WORK INSTRUCTION:
Your output should be everything below from the line containing "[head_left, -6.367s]" down to the line containing "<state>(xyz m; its", both ends included, copied exactly, with pictures left out.

--------------------------------------------------

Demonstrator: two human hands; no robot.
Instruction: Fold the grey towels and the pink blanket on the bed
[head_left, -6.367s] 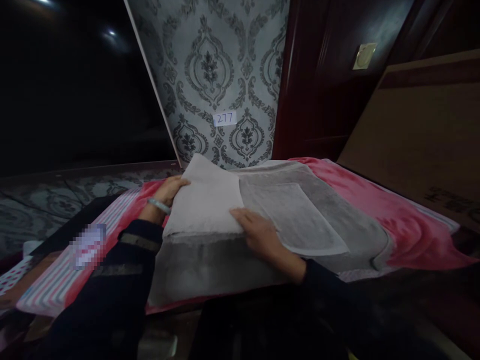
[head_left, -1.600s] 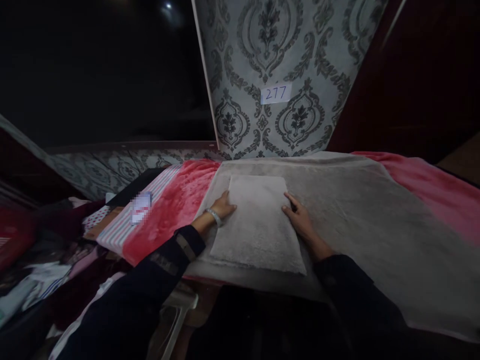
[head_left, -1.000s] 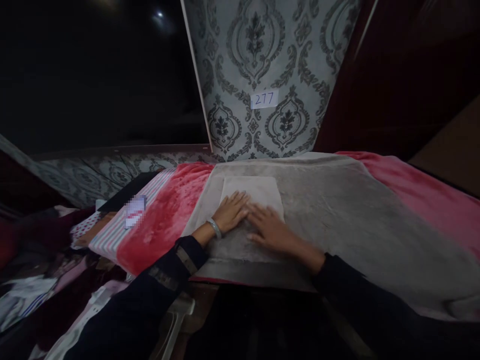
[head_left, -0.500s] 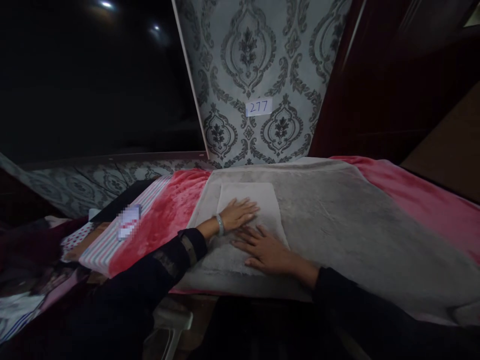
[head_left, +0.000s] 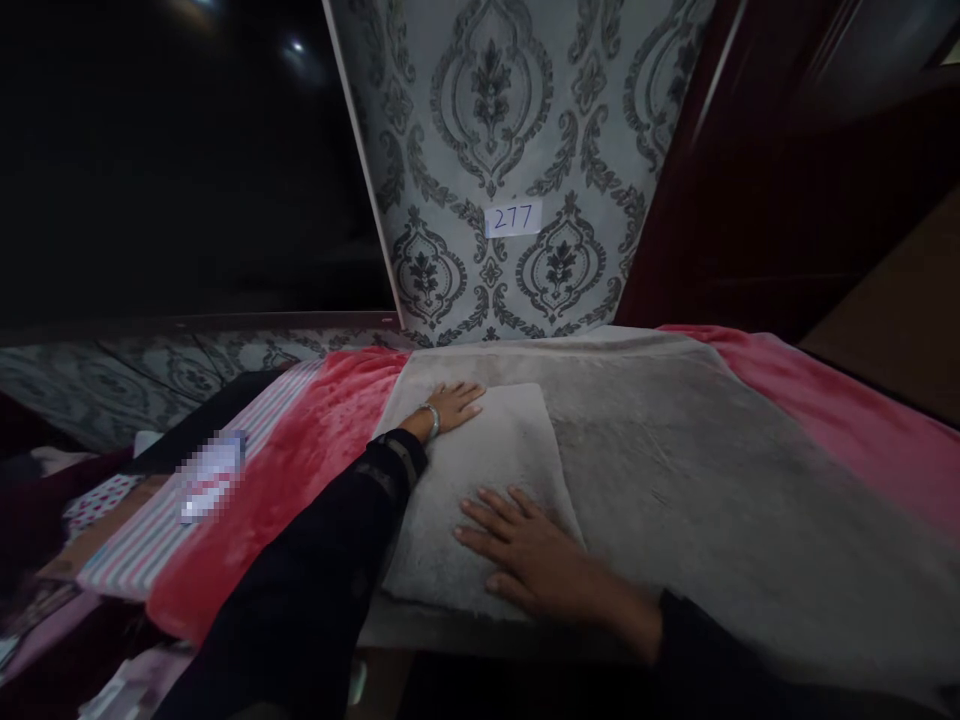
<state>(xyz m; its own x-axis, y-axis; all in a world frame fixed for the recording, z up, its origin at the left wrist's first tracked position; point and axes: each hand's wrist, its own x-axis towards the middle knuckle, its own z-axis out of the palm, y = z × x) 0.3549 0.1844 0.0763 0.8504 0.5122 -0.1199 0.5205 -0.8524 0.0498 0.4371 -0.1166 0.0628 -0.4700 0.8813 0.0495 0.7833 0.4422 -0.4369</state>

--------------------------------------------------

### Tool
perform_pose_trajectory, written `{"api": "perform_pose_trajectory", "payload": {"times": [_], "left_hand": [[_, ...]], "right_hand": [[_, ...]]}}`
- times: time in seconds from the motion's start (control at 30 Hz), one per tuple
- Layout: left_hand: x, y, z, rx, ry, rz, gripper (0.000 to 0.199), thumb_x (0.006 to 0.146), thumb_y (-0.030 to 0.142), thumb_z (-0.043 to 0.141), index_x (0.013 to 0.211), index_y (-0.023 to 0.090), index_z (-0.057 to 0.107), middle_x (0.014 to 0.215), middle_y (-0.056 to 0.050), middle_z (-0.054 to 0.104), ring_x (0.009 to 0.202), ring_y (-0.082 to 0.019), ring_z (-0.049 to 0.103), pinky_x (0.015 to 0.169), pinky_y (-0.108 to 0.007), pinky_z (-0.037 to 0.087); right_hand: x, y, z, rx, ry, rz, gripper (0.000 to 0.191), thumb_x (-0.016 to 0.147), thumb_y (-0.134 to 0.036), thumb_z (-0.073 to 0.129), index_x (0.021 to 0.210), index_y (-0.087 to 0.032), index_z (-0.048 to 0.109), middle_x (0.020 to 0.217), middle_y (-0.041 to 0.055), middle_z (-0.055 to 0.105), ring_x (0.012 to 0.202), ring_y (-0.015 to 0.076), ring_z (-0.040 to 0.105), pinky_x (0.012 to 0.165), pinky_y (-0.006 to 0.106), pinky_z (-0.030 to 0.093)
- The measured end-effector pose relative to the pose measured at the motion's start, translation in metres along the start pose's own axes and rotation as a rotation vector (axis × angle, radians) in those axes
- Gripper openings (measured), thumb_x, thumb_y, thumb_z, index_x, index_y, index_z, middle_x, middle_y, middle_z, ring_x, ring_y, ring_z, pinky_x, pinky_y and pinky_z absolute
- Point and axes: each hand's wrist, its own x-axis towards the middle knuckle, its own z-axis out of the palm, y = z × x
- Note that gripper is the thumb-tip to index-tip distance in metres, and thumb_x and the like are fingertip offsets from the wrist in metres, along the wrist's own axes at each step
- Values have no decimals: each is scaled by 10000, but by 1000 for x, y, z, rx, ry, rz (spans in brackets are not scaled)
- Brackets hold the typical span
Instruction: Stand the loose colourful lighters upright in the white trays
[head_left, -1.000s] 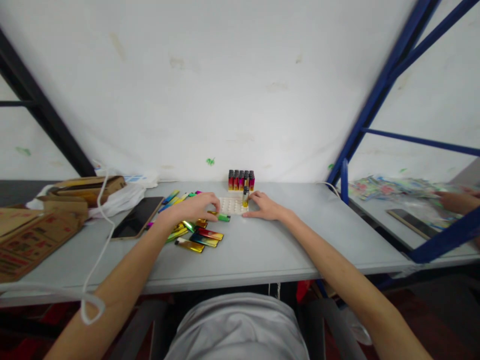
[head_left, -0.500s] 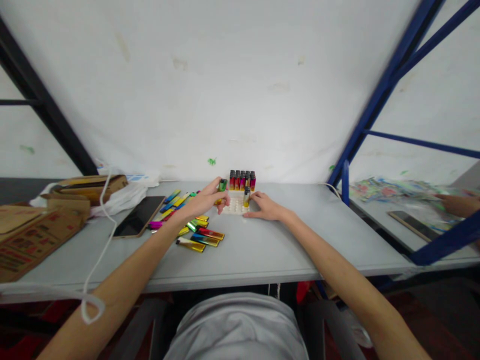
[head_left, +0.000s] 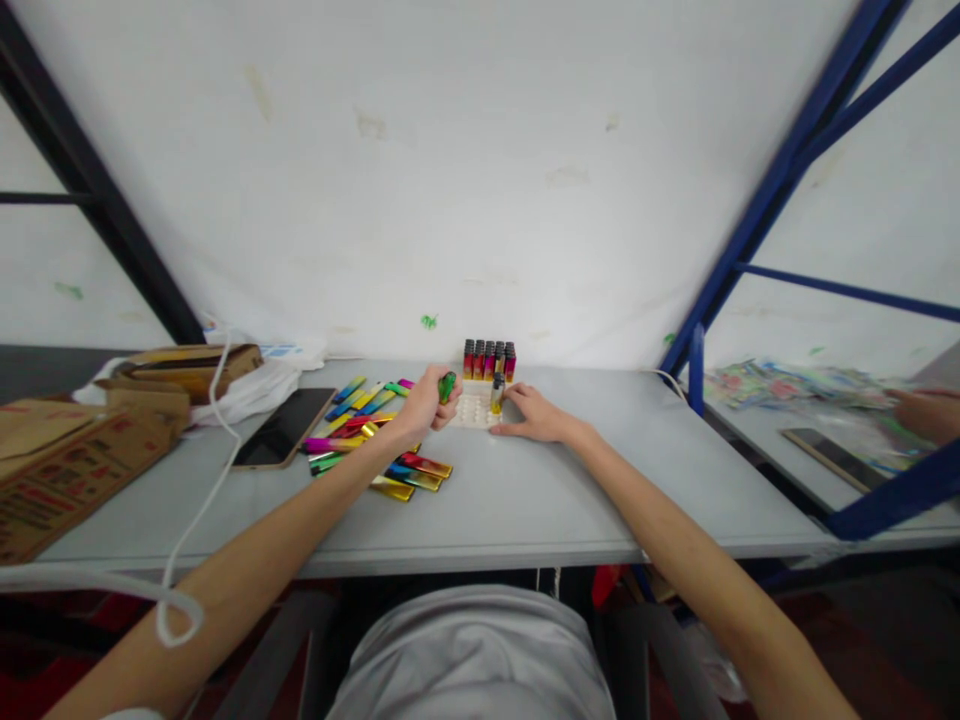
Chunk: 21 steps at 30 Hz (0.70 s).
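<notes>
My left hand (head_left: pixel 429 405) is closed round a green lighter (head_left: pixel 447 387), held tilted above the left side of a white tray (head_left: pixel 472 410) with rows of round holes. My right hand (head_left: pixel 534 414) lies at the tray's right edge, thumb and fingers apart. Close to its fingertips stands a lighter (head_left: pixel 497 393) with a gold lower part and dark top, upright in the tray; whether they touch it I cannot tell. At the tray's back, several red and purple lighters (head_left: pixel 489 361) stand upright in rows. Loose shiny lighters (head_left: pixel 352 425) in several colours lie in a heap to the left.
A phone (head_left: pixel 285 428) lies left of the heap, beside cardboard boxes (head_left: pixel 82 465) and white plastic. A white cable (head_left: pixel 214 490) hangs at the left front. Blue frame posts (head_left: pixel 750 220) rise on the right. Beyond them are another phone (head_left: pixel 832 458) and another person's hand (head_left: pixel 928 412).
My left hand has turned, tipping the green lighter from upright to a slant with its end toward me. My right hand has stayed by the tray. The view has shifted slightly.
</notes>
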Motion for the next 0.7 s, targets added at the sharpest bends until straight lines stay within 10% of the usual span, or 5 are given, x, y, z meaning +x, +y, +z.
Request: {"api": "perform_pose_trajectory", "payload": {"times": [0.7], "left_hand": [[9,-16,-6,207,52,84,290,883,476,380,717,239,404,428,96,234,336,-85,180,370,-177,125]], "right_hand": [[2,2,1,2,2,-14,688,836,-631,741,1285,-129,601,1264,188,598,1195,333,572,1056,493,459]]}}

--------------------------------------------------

WORKED SOLUTION:
[head_left, -6.367s] 
[head_left, -1.600s] 
[head_left, -1.000s] 
[head_left, -0.500s] 
[head_left, +0.000s] 
<state>(xyz m; its own x-axis, y-axis; all in a world frame fixed for the recording, z up, its origin at the left wrist's first tracked position; point and axes: each hand's wrist, its own x-axis towards the middle knuckle, its own z-axis out of the palm, y = z × x) 0.3549 0.1844 0.0763 0.8504 0.5122 -0.1199 0.5205 -0.8524 0.0498 0.4371 -0.1166 0.0628 -0.4700 0.8813 0.0495 0.7833 0.4422 -0.4369</state>

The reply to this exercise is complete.